It’s an urban legend often passed around in online forums: the idea that a mainstream hotel will have a fully accessible, electric hospital bed and a hoist waiting for you. After four decades of traveling in a wheelchair across the country, I can confidently tell you: I’ve never found one.
The reality is that while a handful of specialty rentals are now offering fully kitted-out rooms, accessibility in most hotels stops at a roll-in shower and a grab bar. The most crucial part of an accessible stay—the bed transfer—is often left entirely to chance.
The Travel Lottery: Lift, Pray, and Hope
My travel experience has historically been a high-stakes lottery. Sometimes the bed height miraculously aligns with my chair, and the transfer is smooth. Other times, the mattress swallows you like quicksand, making any push-off an exercise in sheer terror. I’ve been manually transferred onto everything from sinking couch beds to mattresses that would make any Occupational Therapist wince.
As my body has gotten older, and lifting has become an impossibility for my caregiver, the danger increased exponentially. We’ve had near-misses—those “call-the-motel-staff-or-pray” moments where a fall seemed inevitable. We even resorted to DIY hacks, transferring onto a lower bed, then frantically sliding pillows underneath the mattress just to gain enough height for a safe morning transfer out. Putting blocks under a bed? Too unstable, too high, and frankly, too dangerous.
The stress of guessing whether a room would work was ruining my freedom to travel.
That all changed eight months ago when the HT Systems Kera Travel hoist arrived. Since then, transfers are simple, predictable, and dignified.
This reliability was recently put to the ultimate test. I had been planning a trip to Wellington for the spectacular World of Wearable Art (WOW) show, but a last-minute call from urology scheduling kidney stone surgery threw everything up in the air. Facing a four-hour drive and a looming medical procedure, the last thing I needed was stress about my sleeping arrangements.
The Kera Travel was the one constant: I knew, regardless of the hotel, I could get from chair to bed and back again without drama.
Wellington, WOW… and the Sinking Mattress
For the trip, I stayed at the James Cook Hotel Grand Chancellor in Wellington. It’s a huge hotel—I Booked a room up 19 stories. (As someone who is afraid of heights, I joke that the only time I can feel my legs is when I’m up high!)
Interestingly, I didn't book an accessible room. I travel with my Kera Travel hoist and a human caregiver, and for privacy (and because I sleep-talk and windmill my arms!), we prefer a room with a partition wall. Finding an accessible room with that layout is rarer than hens’ teeth, and for a short stay, I don't need a full wet room.
The hotel mattress itself was the perfect example of the problem: comfortable but super sinky. It was exactly the kind of quicksand you absolutely don’t want to be pushing off from.
With the Kera Travel, none of that mattered. Transfer in at night, transfer out in the morning. Zero hassle. Dignity intact. Trip saved.

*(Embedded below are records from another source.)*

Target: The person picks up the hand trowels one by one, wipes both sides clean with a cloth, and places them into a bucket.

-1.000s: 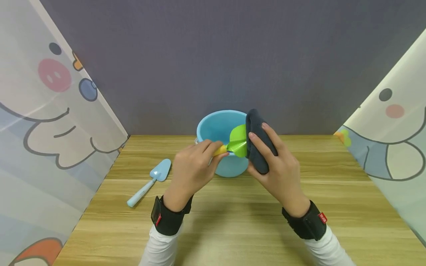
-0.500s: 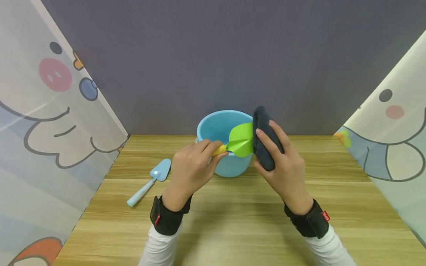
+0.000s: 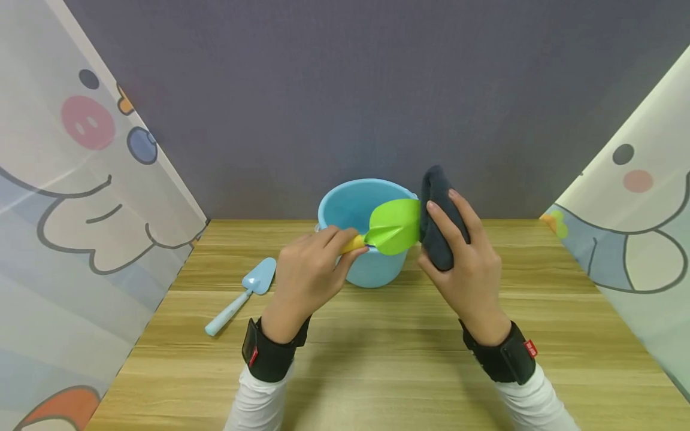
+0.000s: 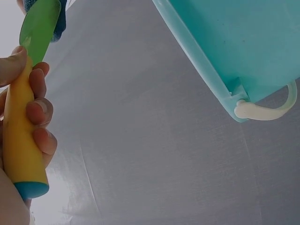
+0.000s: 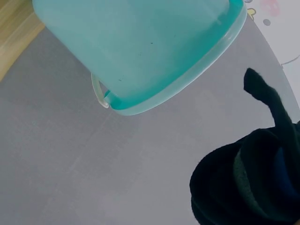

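My left hand (image 3: pixel 309 272) grips a toy shovel (image 3: pixel 396 224) by its yellow handle, fingers wrapped round it. The handle's teal end shows in the left wrist view, where the green blade (image 4: pixel 41 30) points up and away. In my right hand (image 3: pixel 474 272) is a folded dark cloth (image 3: pixel 443 239), pinched between thumb and fingers at the blade's right end. Behind the shovel stands a light blue bucket (image 3: pixel 377 272), its rim partly covered by the blade. The bundled cloth (image 5: pixel 225 183) fills the lower right of the right wrist view, hiding the fingers.
A small blue trowel (image 3: pixel 226 314) lies on the wooden table (image 3: pixel 372 371), left of my left hand. A dark grey panel (image 3: pixel 345 90) rises behind the bucket. Cartoon-printed panels (image 3: pixel 54 239) flank the table on both sides.
My right hand has slid the cloth rightward along the green blade, uncovering more of it. The left hand and the shovel have hardly moved.
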Demonstrator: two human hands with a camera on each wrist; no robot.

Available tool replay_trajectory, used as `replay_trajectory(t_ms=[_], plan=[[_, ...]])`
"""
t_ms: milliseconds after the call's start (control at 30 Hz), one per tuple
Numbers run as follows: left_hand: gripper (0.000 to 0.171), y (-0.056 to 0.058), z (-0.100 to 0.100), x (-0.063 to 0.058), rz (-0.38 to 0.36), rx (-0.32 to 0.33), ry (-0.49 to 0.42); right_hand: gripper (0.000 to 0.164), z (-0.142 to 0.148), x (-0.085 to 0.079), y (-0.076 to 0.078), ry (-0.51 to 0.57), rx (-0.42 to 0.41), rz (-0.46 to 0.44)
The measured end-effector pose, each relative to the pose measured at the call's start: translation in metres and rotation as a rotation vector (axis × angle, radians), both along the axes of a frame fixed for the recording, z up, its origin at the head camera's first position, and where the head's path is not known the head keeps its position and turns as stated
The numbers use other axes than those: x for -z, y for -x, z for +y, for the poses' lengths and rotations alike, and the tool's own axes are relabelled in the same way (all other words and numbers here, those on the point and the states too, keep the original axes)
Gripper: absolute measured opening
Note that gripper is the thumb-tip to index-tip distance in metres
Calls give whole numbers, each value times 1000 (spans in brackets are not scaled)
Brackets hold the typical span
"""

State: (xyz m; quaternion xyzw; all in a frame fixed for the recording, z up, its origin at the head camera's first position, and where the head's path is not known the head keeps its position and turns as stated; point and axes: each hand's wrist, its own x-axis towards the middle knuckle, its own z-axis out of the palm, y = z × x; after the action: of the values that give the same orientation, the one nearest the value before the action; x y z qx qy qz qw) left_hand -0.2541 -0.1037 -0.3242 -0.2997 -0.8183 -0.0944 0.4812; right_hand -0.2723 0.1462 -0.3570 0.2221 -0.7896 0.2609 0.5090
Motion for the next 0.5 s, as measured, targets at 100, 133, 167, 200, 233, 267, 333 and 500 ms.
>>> replay_trajectory(t_ms=[100,133,167,200,233,267,333,500], plan=[[24,0,0,0,-1,0,0,60,1,0,0,1,10,-7],[24,0,0,0,-3,2,-2,60,1,0,0,2,13,-8],[24,0,0,0,-7,3,-5,60,1,0,0,2,15,-9],[24,0,-1,0,-13,6,-9,60,1,-1,0,3,18,-10],[24,0,-1,0,-21,8,-15,60,1,-1,0,3,21,-11],[24,0,-1,0,-29,11,-20,60,1,-1,0,5,24,-12],[25,1,-1,0,-43,18,-31,60,2,-1,0,7,28,-11],[27,2,-1,0,-64,29,-30,61,2,-2,1,10,41,-14]])
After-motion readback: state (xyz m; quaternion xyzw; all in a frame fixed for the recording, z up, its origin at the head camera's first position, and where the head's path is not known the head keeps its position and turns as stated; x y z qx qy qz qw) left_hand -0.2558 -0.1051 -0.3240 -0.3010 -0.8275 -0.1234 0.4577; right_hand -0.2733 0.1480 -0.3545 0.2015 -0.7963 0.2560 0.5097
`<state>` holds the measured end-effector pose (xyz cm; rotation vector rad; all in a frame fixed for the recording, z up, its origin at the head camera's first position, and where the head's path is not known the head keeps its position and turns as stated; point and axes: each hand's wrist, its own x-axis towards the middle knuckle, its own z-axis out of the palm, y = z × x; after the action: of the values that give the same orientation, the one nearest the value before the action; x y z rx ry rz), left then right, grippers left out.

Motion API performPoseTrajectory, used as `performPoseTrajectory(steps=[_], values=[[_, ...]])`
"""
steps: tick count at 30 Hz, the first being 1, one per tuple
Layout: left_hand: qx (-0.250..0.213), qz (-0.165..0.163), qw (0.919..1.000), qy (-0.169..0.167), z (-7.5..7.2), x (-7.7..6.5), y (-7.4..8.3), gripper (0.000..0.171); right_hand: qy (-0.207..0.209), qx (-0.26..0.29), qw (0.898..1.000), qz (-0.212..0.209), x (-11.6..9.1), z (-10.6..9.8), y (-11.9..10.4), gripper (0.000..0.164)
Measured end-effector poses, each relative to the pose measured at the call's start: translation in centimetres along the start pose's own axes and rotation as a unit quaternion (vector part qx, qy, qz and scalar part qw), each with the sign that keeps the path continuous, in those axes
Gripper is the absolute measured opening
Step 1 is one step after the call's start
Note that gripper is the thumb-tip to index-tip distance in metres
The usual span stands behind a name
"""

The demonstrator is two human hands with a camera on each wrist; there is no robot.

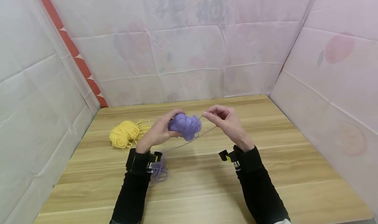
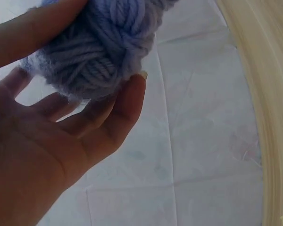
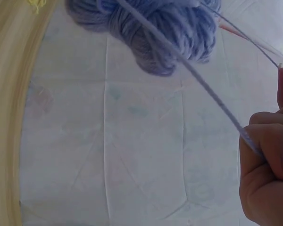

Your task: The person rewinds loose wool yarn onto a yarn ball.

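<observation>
My left hand (image 1: pixel 160 129) holds a purple ball of yarn (image 1: pixel 185 126) above the table, thumb and fingers round its left side. In the left wrist view the yarn ball (image 2: pixel 99 52) sits between thumb and fingertips. To its right, my right hand (image 1: pixel 225 120) pinches a purple strand between thumb and forefinger. In the right wrist view one taut strand (image 3: pixel 198 77) passes into the curled fingers (image 3: pixel 269 150), and another runs from the ball to the fingertips. A loose heap of purple yarn (image 1: pixel 159 171) lies on the table beside the left wrist.
A yellow ball of yarn (image 1: pixel 125 134) with loose strands lies on the wooden table (image 1: pixel 200 191), left of the left hand. Pale printed sheets (image 1: pixel 189 53) enclose the table at the back and both sides.
</observation>
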<state>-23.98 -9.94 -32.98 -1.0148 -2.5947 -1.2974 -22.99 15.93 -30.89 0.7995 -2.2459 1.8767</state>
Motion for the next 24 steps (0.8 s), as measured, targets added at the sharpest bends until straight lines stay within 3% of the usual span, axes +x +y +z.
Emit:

Tiny Wins & Tips for Rolling into Wellington
The WOW experience itself was fantastic. We sat just four rows back—basically the mosh pit for theatre nerds—and the patrons and staff at a local restaurant gave my costume several great shout-outs. A tip for anyone with a caregiver: if you book your WOW tickets early, your caregiver/friend can often go free!

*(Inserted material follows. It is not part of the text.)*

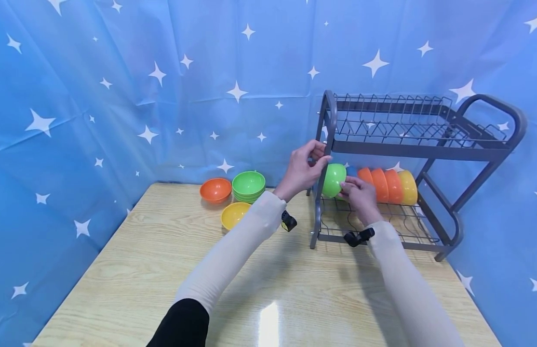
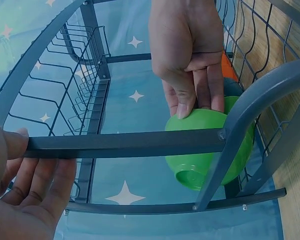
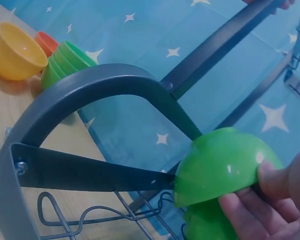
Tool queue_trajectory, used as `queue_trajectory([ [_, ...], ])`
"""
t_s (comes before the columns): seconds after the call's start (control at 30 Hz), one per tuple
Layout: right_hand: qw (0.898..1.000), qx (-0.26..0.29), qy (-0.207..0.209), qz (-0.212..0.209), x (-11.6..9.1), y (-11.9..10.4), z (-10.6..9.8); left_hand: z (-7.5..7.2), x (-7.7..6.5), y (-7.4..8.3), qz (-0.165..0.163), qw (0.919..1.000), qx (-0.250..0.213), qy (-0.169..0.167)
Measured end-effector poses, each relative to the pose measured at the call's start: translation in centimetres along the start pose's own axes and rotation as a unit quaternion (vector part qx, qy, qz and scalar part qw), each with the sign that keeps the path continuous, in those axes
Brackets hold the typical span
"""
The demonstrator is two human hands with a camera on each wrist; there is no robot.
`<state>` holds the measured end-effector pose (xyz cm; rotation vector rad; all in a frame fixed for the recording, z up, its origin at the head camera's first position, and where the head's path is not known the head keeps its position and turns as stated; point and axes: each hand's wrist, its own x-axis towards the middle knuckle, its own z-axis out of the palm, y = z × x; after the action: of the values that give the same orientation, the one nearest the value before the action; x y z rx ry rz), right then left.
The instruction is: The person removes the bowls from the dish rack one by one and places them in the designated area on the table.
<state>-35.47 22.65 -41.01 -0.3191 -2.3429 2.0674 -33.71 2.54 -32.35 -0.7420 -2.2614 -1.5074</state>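
Gripping the rack point(image 1: 403, 150) left and a glossy green bowl point(image 1: 334, 179) right, both hands point(image 1: 302, 168) point(image 1: 360, 196) curl.

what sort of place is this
Probably a staged filming setup rather than a working kitchen: a star-patterned blue backdrop hangs behind the wood-grain table, which holds a dark dish rack and bright bowls.

Left hand point(image 2: 32, 187) gripping a dark rack bar point(image 2: 125, 144), right hand point(image 2: 190, 50) pinching a green bowl point(image 2: 190, 166), starry blue backdrop point(image 2: 135, 117)
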Motion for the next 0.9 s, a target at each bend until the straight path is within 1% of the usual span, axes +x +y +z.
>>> queue_trajectory([
  [0.1, 1.0, 0.02, -0.004, 0.006, 0.1, 0.1, -0.2, 0.0, 0.0, 0.0, -0.001, 1.0, 0.0, 0.001],
  [0.17, 0.999, 0.044, -0.012, 0.01, 0.1, 0.1, -0.5, 0.0, 0.0, 0.0, 0.001, 1.0, 0.0, 0.002],
  [0.33, 0.994, 0.101, -0.041, 0.01, 0.1, 0.0, -1.1, 0.0, 0.0, 0.0, 0.001, 1.0, 0.004, 0.005],
  [0.47, 0.993, 0.111, -0.051, 0.0, -0.1, -0.3, -1.3, 0.0, 0.1, -0.1, 0.0, 1.0, 0.004, 0.008],
  [0.6, 0.993, 0.102, -0.051, -0.004, -0.5, -0.6, -1.5, 0.0, 0.0, 0.0, -0.001, 1.0, 0.005, 0.005],
  [0.7, 0.996, 0.08, -0.048, -0.006, -0.7, -0.7, -1.6, 0.0, 0.0, -0.1, -0.002, 1.0, 0.005, 0.002],
  [0.8, 0.999, 0.032, -0.039, -0.014, -1.1, -0.9, -1.7, 0.0, 0.0, -0.1, -0.002, 1.0, 0.008, 0.002],
  [0.9, 0.999, -0.027, -0.029, -0.027, -1.6, -1.1, -1.7, 0.0, 0.0, 0.0, -0.003, 0.9999, 0.01, 0.002],
])
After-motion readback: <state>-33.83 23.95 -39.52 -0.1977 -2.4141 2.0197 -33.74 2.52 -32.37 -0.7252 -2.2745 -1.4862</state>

A piece of local knowledge that came the hard way: The James Cook is positioned high up on The Terrace. The year before, we accidentally freewheeled the long way down the 600 metre steep road to Lambton Quay only to discover there is a public lift from Willis Street that takes you straight up to the hotel lobby. File under: Things I wish I knew 30 minutes earlier.
Why Independence Comes from the Tool, Not the Building
The essential truth of accessible travel is this: until legislation requires true medical-grade accessibility in standard hotels, independence comes from the equipment you bring.
The Kera Travel changed my travel for five simple reasons:
1. It Ignores the Bed: The hoist does the work. My helper isn't trying to transfer me from a soft, sinking mattress.
2. It’s Truly Portable: I control the transfer in any standard room, giving me flexibility when booking, not just "accessible" ones. Packs down to a 53cm x53cm x 53cm cube, and only 20kg
3. It Protects the Caregiver: The hoist eliminates the need for manual wrestling with low beds or awkward angles, making it a safe, predictable transfer.
4. It Restores Dignity: No more improvised pillow hacks, no near-misses, and no calling staff to “problem-solve the bed.” Just a normal, calm process.
5. Unlike other Hoists: The Kera Travel has retractable legs so you don’t have to worry about the hoist legs fitting underneath the bed, too easy.
The "accessible hotel bed" remains an illusion. My independence is built on the Kera Travel hoist, turning stressful guesswork into boringly reliable transfers. I’ll gladly take “boringly reliable” any day.
Mark Williams is a Kera Travel user, Investor and National Sales Manager at HT Systems.